◆ **TASK INSTRUCTIONS**
In the entries below, which lines run from the one containing "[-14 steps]" to the one containing "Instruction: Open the"? Copy exactly those lines, ends included, and no others.

MATERIAL PROVIDED Start Marker

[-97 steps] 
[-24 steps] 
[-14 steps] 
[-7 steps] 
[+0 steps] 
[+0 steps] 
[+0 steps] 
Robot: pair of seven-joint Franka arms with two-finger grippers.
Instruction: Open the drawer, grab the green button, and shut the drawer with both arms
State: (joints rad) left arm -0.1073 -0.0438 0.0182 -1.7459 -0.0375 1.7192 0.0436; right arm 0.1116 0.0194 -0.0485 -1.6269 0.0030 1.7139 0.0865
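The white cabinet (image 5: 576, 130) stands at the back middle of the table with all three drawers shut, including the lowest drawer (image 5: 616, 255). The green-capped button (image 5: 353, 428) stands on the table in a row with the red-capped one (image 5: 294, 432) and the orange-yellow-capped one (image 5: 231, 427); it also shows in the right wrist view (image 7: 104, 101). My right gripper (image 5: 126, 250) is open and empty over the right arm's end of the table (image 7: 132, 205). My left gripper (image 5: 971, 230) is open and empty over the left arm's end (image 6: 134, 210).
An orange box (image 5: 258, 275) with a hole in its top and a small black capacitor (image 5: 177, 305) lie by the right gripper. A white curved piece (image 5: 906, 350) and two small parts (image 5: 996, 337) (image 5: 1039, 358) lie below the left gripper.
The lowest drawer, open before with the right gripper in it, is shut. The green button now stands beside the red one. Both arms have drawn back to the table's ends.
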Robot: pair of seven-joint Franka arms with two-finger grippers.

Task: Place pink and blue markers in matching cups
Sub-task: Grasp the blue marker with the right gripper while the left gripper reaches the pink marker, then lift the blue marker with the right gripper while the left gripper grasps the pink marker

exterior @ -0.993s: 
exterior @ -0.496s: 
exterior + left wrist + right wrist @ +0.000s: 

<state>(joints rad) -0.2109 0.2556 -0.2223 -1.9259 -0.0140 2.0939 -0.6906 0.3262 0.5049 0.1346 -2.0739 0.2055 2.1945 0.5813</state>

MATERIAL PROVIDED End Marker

◆ **SOLUTION FOR THIS TASK**
[-14 steps] 
[-7 steps] 
[+0 steps] 
[+0 steps] 
[+0 steps] 
Robot: pair of seven-joint Franka arms with two-finger grippers.
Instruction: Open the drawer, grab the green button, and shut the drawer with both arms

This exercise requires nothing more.